*What is required:* The copy should begin at the line containing "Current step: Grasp" and end at the last line of the material. Please reproduce those lines exactly and keep pictures out.

━━━ Data segment

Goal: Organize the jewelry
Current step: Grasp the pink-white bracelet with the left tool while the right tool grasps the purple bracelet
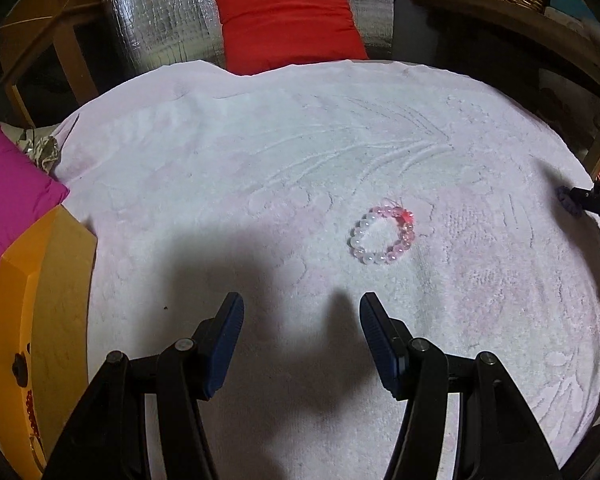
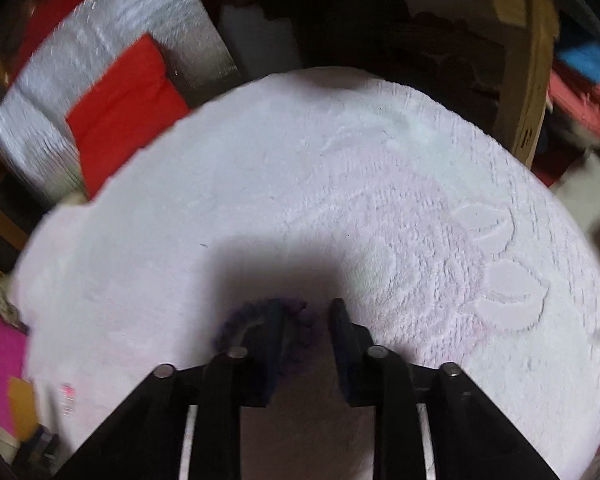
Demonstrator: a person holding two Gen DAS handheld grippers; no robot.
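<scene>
The white towel (image 1: 300, 152) served as the landmark, spread over the work surface. A pink-and-clear bead bracelet (image 1: 382, 235) lay flat on the towel, a little right of its middle, just beyond the left gripper (image 1: 302, 308) tips and apart from them. The left gripper hovered over the towel's near part with jaws spread wide and nothing between them; its shadow fell on the towel.

The right gripper (image 2: 306, 312) was at the towel's right edge as seen from the left wrist view. Its jaws stood narrow, with a small gap showing. A purple fuzzy item (image 2: 260, 324), maybe a scrunchie or beaded band, lay on the towel around its left finger, part of it between the fingers. The right wrist view was blurred, so a firm pinch could not be told.

An orange box (image 1: 40, 320) sat off the towel's left edge with a magenta cushion (image 1: 8, 184) beside it. A red cushion (image 1: 288, 20) lay beyond the towel's far edge, against silver foil matting (image 1: 160, 20).
</scene>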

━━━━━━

*Answer space:*
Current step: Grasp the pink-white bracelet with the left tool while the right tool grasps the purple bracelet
Demonstrator: a person holding two Gen DAS handheld grippers; no robot.
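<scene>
The white towel (image 1: 300, 152) served as the landmark, spread over the work surface. A pink-and-clear bead bracelet (image 1: 382, 235) lay flat on the towel, a little right of its middle, just beyond the left gripper (image 1: 302, 308) tips and apart from them. The left gripper hovered over the towel's near part with jaws spread wide and nothing between them; its shadow fell on the towel.

The right gripper (image 2: 306, 312) was at the towel's right edge as seen from the left wrist view. Its jaws stood narrow, with a small gap showing. A purple fuzzy item (image 2: 260, 324), maybe a scrunchie or beaded band, lay on the towel around its left finger, part of it between the fingers. The right wrist view was blurred, so a firm pinch could not be told.

An orange box (image 1: 40, 320) sat off the towel's left edge with a magenta cushion (image 1: 8, 184) beside it. A red cushion (image 1: 288, 20) lay beyond the towel's far edge, against silver foil matting (image 1: 160, 20).
</scene>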

This completes the required output.